Issue 07 · May 28, 2026/ Intelligence

Attribution is collapsing. Marketing mix modeling is quietly back.

Why every CMO we spoke to in May is rebuilding MMM in-house, and why the agencies that owned it for thirty years are not getting the call.

By Daniel Reyes · Bureau Chief
Read · 9 min
Attribution is collapsing. Marketing mix modeling is quietly back.

We surveyed 41 CMOs in May. Thirty-two confirmed an active MMM rebuild. Of those, 28 are doing it in-house with a data scientist and a Bayesian library, not with the agency that historically owned the model.
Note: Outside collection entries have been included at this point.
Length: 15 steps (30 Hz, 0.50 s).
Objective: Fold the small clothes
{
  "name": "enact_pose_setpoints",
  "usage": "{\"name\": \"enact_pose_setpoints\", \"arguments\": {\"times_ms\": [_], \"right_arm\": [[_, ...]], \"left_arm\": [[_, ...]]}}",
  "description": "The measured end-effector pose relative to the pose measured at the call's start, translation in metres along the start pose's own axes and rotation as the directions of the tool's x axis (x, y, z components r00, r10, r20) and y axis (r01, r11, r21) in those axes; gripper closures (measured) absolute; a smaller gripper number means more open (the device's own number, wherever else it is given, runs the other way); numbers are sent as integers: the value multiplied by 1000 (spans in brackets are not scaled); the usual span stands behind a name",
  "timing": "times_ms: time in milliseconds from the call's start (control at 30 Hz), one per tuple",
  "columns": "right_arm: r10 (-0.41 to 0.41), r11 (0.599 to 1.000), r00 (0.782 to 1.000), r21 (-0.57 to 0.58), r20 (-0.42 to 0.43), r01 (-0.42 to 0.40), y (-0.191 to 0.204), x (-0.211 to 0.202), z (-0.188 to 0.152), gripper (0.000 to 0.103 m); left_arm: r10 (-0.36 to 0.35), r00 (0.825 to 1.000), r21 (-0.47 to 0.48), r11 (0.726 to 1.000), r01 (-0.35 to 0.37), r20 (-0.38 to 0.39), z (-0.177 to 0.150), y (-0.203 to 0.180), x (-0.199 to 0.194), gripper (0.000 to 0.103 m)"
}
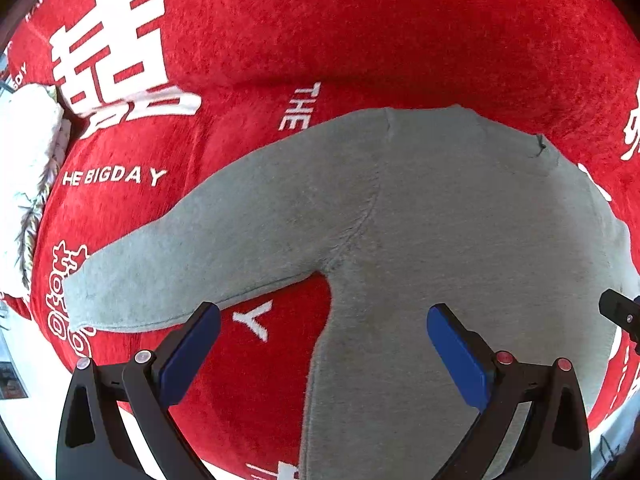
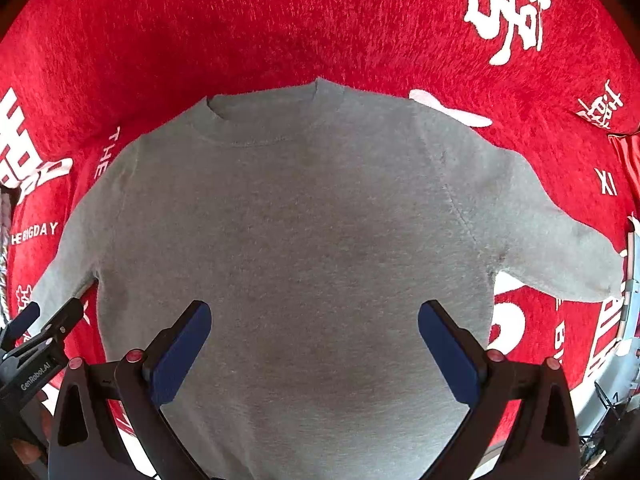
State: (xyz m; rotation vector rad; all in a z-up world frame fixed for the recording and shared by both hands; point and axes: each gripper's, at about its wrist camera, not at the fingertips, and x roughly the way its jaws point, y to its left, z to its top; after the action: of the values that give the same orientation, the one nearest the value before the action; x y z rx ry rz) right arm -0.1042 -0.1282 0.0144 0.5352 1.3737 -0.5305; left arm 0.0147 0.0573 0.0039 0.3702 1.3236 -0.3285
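Observation:
A small grey long-sleeved sweater (image 2: pixel 304 216) lies spread flat on a red cloth (image 2: pixel 280 20), neck away from me and both sleeves out to the sides. In the left wrist view its left sleeve (image 1: pixel 192 256) stretches toward the lower left and the body (image 1: pixel 440 240) fills the right. My left gripper (image 1: pixel 324 316) hovers open over the armpit area, holding nothing. My right gripper (image 2: pixel 314 316) hovers open above the lower middle of the sweater's body, also holding nothing. The left gripper (image 2: pixel 56 320) shows at the left edge of the right wrist view.
The red cloth (image 1: pixel 360 20) carries large white characters and the words "THE BIG DAY". A white fringed textile (image 1: pixel 28 168) lies at the far left. A white edge with a metal frame (image 2: pixel 628 280) borders the cloth at the right.

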Motion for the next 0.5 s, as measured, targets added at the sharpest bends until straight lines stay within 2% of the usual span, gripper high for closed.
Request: {"name": "enact_pose_setpoints", "arguments": {"times_ms": [500], "right_arm": [[2, 999, 1000, -50, 1, -2, 29, 2, -6, 0]], "left_arm": [[-13, 1000, -38, 999, 12, -18, 0, 25, 11, 0]]}}
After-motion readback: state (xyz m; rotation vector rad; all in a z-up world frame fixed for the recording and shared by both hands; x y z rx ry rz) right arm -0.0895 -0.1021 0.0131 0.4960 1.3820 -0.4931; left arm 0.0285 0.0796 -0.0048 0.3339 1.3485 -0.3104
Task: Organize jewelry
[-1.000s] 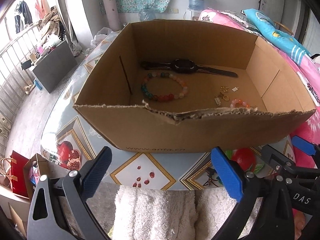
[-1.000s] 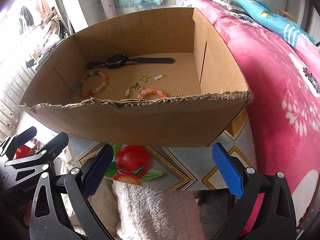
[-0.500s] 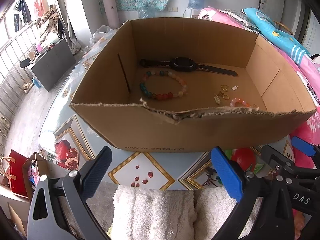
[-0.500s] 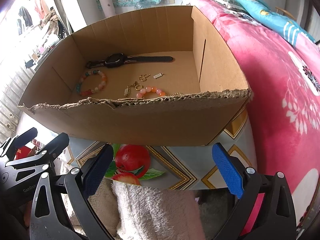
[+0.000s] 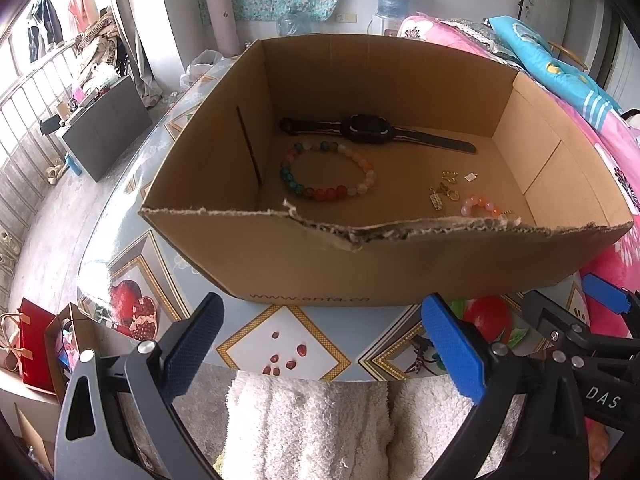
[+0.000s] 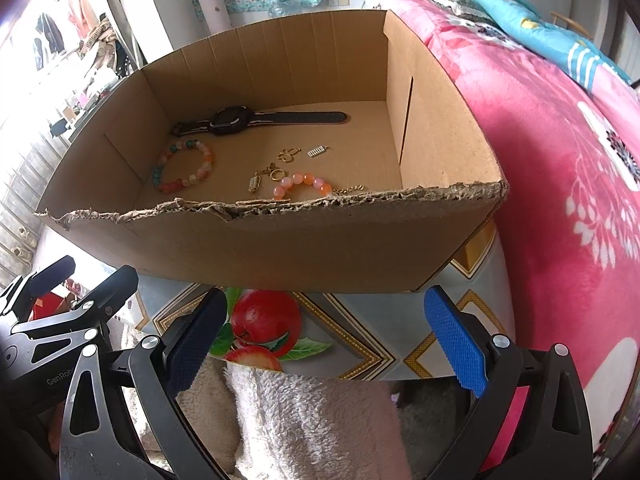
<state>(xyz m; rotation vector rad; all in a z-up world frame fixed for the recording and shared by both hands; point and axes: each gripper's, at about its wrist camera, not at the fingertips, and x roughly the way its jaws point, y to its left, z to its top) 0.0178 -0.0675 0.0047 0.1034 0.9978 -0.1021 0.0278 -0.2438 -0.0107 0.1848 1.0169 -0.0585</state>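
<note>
In front of the box (image 5: 320,268), at the near edge of the table (image 5: 280,332), the left gripper (image 5: 324,340) is hovering with its jaws spread wide, gripping nothing and touching nothing; its blue pads (image 5: 454,354) are standing clear of the cardboard wall. Just to its right, the right gripper (image 6: 328,336) is hanging at the same edge, likewise spread wide and empty, its fingertips (image 6: 452,340) stopping short of the box. A white towel (image 5: 308,428) is lying beneath both tools. Inside the box, the watch (image 5: 368,130) is lying flat with its strap stretched out near the far wall. The bead bracelet (image 5: 328,172), multicoloured, is resting just in front of the watch toward the left wall. The pink bracelet (image 5: 480,206) is lying close behind the torn near wall, partly hidden by it in the left view and showing a short gold chain in the right view. The charms (image 5: 444,192), small and gold, are sitting between the pink bracelet and the watch strap; their detail is too small to make out. A pink blanket (image 6: 560,160) is lying to the right of the table.
</note>
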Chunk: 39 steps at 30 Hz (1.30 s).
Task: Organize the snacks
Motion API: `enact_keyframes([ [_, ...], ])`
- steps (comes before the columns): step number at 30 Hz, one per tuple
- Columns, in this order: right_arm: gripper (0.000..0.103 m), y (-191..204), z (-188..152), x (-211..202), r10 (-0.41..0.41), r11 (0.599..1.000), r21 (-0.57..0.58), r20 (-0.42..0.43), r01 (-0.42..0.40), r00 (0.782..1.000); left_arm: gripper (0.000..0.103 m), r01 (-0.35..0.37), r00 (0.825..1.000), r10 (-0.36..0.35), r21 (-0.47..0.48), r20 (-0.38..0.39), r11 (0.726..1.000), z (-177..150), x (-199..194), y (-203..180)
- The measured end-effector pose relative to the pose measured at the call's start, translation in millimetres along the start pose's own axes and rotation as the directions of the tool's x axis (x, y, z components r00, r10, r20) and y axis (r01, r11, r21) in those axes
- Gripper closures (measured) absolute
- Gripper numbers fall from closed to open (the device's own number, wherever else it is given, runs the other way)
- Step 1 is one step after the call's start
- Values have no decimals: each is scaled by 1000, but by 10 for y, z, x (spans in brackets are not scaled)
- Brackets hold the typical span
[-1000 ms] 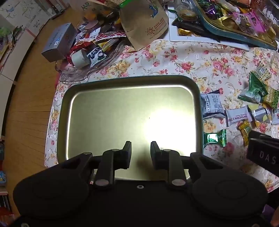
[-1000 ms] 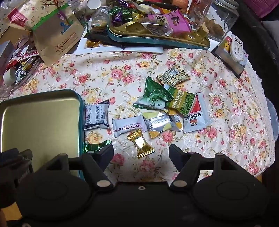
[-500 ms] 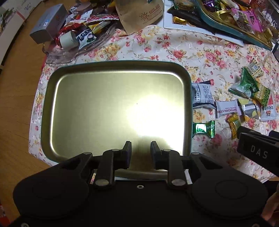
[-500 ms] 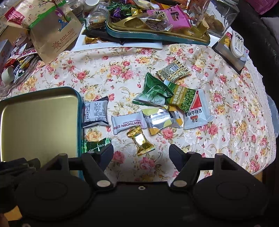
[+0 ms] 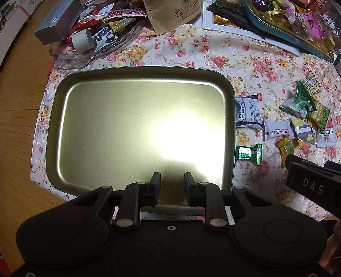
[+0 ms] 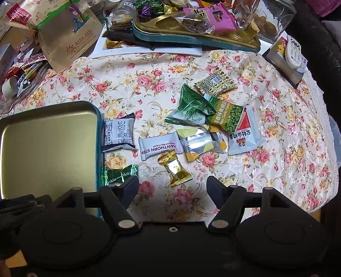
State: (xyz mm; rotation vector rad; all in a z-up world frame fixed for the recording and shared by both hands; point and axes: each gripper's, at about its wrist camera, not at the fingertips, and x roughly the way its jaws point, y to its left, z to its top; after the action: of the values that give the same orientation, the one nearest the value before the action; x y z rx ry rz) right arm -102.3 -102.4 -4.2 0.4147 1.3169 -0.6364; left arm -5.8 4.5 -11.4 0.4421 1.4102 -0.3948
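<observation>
An empty gold metal tray with a teal rim (image 5: 231, 110) lies on the floral cloth; it also shows in the right wrist view (image 6: 99, 136). Several wrapped snacks lie right of it: a green Meltykiss candy (image 6: 119, 175), a gold candy (image 6: 174, 169), a white Hawthorn strip pack (image 6: 158, 148), a grey packet (image 6: 119, 132) and a green pea pack (image 6: 228, 116). My left gripper (image 5: 172, 183) hovers over the tray's near edge, jaws a small gap apart and empty. My right gripper (image 6: 172, 185) is wide open and empty, just short of the gold candy.
A second tray heaped with sweets (image 6: 191, 40) sits at the back on a white board. A brown paper bag (image 6: 68, 40), a glass dish of wrappers (image 5: 89, 53), a grey box (image 5: 57, 21) and a glass jar (image 6: 266, 19) crowd the far side. The table edge falls off left.
My left gripper has pulled back toward the tray's near edge, so the whole tray now shows. My right gripper has barely moved and stays open.
</observation>
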Motion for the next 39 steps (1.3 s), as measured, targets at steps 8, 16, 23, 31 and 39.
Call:
enact_keyframes([
  [8, 30, 9, -1, -2, 4, 1000, 2, -3, -4, 1000, 69, -2, 1000, 2, -4, -4, 1000, -7, 14, 12],
  [16, 30, 16, -6, 10, 3, 1000, 0, -8, -3, 1000, 69, 2, 1000, -2, -7, -13, 1000, -12, 24, 16],
  [23, 30, 19, -6, 18, 5, 1000, -2, -16, -5, 1000, 69, 10, 1000, -10, -10, -24, 1000, -13, 28, 5],
  [31, 31, 11, 1, 51, 3, 1000, -3, -30, -3, 1000, 69, 28, 999, -29, -19, -40, 999, 1, 28, -12],
  [39, 31, -354, 150, 44, 27, 997, 73, -4, -27, 1000, 70, 53, 998, -50, -54, 43, 997, 141, -210, -78],
])
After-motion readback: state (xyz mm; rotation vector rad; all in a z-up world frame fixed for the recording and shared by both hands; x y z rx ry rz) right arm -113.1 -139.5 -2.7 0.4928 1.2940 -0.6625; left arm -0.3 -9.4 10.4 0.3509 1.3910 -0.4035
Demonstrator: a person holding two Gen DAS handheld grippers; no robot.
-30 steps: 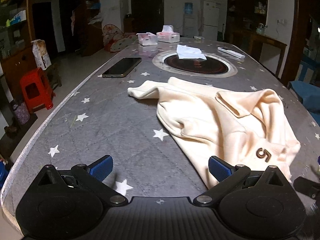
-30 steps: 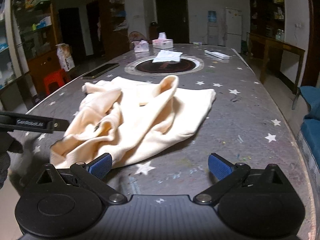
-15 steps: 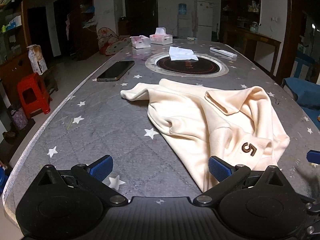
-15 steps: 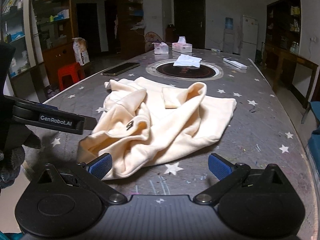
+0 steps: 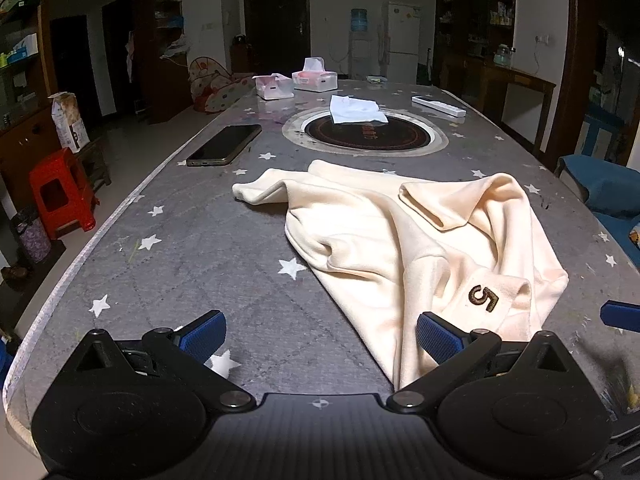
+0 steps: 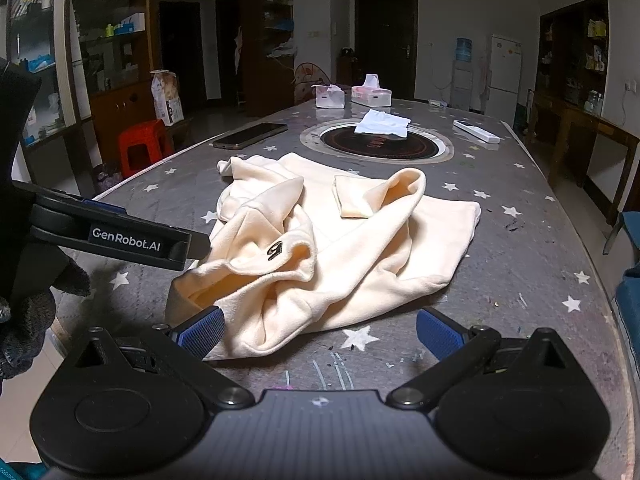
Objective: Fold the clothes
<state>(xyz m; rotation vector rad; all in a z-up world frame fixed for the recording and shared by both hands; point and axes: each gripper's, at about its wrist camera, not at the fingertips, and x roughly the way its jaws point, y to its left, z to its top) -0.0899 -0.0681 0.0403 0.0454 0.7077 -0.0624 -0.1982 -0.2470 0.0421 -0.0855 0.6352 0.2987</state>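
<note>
A cream garment [image 5: 400, 236] with a dark "5" patch [image 5: 484, 298] lies crumpled on the grey star-patterned table [image 5: 200, 248]. It also shows in the right wrist view [image 6: 340, 240]. My left gripper [image 5: 320, 336] is open and empty at the table's near edge, its right finger beside the garment's near hem. My right gripper [image 6: 320, 334] is open and empty, its left finger touching or just over the garment's near edge. The left gripper also shows from the side in the right wrist view [image 6: 120, 236].
A phone [image 5: 225, 145], a white cloth [image 5: 356, 109] on a round inset hob [image 5: 366, 134], two tissue boxes [image 5: 314, 78] and a white remote [image 5: 439, 106] lie farther back. A red stool [image 5: 60, 192] stands left of the table, a blue seat [image 5: 604, 188] right.
Both grippers have drawn back and risen a little, so the garment sits farther ahead in both views. The garment has not moved. Both stay open.
</note>
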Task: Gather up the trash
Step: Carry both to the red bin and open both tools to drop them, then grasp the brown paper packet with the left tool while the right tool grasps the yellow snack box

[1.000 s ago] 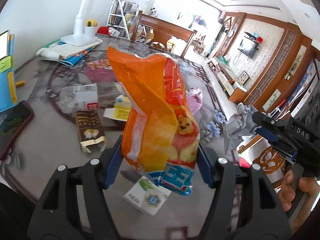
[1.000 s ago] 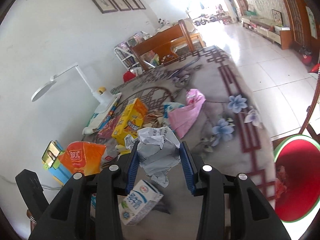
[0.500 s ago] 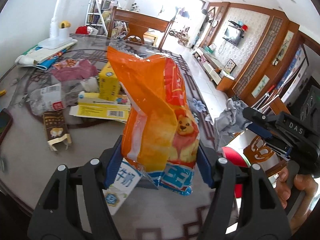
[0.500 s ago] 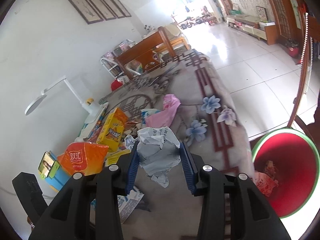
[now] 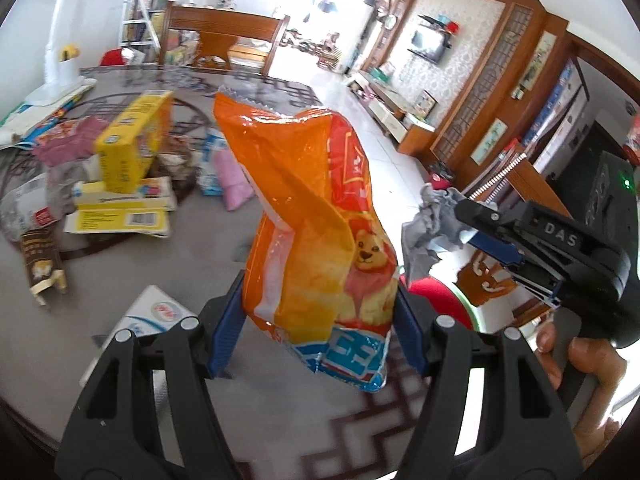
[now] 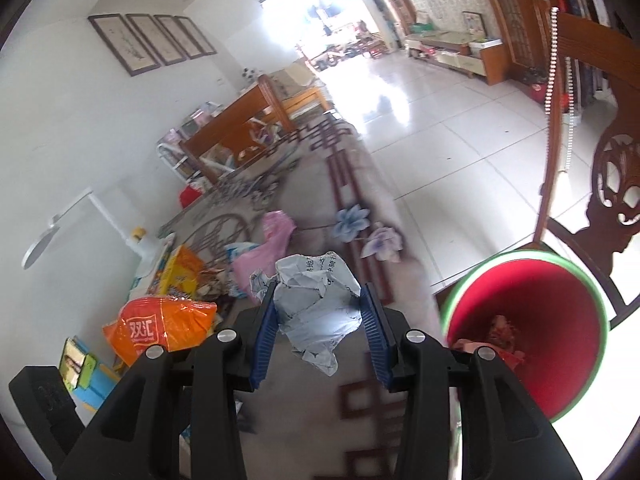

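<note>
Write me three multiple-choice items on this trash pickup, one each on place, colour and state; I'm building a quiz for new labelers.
1. Where is the bin?
A. on the table
B. on the floor beside the table
C. on a chair

2. What colour is the snack bag in the left gripper?
A. orange
B. green
C. black

3. What is the right gripper doing?
A. open and holding nothing
B. shut on a yellow box
C. shut on crumpled paper

Answers: 1 B, its red inside sits below the table edge. 2 A, orange with a bear print. 3 C, both pads press the grey paper wad.
</note>
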Tool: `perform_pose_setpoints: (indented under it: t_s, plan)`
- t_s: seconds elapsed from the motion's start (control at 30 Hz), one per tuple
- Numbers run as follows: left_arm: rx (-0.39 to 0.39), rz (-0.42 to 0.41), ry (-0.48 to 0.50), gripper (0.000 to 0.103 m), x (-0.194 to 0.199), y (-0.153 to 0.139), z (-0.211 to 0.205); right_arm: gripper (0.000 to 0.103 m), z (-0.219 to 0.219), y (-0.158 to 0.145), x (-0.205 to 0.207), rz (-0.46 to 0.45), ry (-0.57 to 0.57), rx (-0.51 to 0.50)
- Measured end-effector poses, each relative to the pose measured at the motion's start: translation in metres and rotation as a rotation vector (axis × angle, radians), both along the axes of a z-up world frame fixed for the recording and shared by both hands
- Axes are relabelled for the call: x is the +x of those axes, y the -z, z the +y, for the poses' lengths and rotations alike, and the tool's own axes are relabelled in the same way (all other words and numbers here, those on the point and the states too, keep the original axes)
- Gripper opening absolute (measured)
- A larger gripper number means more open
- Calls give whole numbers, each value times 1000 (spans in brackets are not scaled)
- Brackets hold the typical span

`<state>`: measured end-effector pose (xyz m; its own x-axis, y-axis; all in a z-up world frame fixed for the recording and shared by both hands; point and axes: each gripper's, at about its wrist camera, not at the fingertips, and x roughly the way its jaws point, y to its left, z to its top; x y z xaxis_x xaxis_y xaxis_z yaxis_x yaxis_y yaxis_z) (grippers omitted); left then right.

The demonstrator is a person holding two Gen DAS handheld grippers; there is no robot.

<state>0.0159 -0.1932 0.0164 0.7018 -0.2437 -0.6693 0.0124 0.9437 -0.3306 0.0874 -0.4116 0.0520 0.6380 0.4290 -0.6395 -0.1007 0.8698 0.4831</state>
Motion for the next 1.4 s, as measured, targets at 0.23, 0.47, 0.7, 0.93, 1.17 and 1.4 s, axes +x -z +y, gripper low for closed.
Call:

The reason is uncomfortable for the holding companies. Once a brand has its own first-party sales data, an MMM is closer to a six-week engineering project than a six-month consulting engagement. The hard part used to be the data plumbing. The plumbing is now standard.

What we're seeing in the rebuilds: weekly cadence (not quarterly), media + non-media variables in the same model (price, distribution, weather), and a UI that lets the CFO ask 'what if' without filing a ticket.

The implication for marketers is the same one we keep writing: the role is shifting from 'I commissioned the model' to 'I operate the model.' That role is closer to the CFO than to the agency.

"Last-click died the moment iOS 14 shipped. We've been pretending otherwise for four years. The pretending is over."